Data extracted from a collection:

++++++

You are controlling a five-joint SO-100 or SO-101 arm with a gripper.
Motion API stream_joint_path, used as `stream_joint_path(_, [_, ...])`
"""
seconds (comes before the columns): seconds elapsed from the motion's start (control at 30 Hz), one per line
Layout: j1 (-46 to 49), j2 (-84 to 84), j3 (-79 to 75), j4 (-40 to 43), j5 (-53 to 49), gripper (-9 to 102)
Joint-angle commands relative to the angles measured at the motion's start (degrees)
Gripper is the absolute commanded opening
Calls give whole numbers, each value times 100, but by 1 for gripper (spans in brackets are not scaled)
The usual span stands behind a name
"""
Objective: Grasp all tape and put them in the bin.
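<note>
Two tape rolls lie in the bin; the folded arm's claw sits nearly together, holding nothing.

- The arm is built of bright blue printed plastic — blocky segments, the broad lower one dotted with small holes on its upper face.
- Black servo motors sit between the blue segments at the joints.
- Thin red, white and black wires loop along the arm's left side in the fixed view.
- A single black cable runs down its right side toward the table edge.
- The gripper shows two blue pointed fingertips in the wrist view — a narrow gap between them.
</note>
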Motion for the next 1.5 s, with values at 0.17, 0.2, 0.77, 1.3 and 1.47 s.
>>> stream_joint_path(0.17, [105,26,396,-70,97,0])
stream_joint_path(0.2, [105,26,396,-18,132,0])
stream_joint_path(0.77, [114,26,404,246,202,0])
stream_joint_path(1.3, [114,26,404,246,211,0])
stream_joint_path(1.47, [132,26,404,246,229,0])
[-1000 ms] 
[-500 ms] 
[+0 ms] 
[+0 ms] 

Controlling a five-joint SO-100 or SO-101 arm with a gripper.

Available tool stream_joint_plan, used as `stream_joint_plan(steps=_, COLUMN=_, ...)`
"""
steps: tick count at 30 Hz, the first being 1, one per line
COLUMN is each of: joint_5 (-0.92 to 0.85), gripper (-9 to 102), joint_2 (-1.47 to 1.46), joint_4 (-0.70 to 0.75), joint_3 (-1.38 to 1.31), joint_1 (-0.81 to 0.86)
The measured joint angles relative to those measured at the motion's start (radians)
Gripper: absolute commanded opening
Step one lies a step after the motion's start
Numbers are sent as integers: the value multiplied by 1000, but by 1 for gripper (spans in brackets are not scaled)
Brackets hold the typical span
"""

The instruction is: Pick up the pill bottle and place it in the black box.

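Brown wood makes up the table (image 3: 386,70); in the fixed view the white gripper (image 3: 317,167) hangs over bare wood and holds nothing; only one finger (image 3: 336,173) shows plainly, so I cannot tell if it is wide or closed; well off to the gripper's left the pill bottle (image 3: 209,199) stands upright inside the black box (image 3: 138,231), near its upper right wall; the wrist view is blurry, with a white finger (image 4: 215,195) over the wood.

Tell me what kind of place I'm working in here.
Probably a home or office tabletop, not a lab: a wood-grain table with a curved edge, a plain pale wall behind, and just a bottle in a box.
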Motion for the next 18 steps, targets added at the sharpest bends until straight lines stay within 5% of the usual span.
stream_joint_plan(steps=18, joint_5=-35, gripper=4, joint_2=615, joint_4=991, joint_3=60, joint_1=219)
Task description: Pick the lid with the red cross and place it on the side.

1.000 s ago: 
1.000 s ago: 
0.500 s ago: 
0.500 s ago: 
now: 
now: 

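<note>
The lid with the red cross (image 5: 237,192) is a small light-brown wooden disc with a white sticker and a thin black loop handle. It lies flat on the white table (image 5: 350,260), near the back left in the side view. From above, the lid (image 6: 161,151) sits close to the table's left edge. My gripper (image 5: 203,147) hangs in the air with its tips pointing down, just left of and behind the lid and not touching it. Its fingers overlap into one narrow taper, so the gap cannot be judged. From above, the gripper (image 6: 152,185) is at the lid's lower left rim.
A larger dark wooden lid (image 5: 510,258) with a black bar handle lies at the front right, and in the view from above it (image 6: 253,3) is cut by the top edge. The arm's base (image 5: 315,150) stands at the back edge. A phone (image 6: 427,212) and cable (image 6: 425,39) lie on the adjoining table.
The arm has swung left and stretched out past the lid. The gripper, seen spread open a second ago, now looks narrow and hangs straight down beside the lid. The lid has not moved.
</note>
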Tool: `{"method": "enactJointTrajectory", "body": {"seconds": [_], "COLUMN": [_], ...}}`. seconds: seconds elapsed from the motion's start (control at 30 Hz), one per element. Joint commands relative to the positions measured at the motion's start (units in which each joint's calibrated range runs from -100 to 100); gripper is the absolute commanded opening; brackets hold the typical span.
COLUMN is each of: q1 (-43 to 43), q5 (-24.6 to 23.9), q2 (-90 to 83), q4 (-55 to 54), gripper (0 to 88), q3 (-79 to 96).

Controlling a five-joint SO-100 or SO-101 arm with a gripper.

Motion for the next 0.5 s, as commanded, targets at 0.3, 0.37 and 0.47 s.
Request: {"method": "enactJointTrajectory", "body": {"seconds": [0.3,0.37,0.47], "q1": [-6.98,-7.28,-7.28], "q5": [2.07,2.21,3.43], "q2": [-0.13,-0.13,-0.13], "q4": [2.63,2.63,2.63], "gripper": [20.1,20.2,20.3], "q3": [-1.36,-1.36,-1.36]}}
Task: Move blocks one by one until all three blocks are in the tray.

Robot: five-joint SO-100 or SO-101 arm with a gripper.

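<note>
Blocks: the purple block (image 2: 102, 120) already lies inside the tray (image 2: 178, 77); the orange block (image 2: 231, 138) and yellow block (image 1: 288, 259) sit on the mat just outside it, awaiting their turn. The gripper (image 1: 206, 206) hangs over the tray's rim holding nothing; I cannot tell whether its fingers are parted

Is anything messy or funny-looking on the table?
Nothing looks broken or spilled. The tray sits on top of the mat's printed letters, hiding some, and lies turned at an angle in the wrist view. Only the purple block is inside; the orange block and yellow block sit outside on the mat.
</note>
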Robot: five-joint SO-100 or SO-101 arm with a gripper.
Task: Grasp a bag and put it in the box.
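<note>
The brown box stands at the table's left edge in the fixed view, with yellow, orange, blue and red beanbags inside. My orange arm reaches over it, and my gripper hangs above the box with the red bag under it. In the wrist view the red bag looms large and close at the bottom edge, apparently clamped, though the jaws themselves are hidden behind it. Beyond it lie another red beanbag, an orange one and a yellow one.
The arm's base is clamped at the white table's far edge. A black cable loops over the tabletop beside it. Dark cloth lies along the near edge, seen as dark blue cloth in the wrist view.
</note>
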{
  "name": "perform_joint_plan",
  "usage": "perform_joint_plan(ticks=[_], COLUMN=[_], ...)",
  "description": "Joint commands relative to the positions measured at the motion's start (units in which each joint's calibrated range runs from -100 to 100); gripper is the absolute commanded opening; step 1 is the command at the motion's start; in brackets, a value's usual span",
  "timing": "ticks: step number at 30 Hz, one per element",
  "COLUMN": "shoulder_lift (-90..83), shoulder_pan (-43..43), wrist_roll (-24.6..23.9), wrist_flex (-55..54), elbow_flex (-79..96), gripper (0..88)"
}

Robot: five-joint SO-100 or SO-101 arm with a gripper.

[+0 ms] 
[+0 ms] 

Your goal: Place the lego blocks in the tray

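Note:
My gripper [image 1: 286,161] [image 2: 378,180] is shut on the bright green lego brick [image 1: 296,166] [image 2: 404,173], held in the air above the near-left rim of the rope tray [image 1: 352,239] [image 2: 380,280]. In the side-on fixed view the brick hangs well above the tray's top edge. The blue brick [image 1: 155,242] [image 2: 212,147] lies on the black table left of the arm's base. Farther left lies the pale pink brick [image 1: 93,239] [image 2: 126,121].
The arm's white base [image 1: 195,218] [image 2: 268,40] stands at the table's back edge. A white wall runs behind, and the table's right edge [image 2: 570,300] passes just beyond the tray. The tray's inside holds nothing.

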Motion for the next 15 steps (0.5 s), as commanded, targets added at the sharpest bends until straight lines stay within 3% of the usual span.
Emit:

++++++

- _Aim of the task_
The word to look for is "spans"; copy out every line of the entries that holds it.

- _Your solution_
Calls give whole numbers, each value times 100, but by 1 for gripper (spans in brackets are not scaled)
Numbers are sent as integers: the value multiplied by 1000, but by 1 for gripper (spans in brackets are not scaled)

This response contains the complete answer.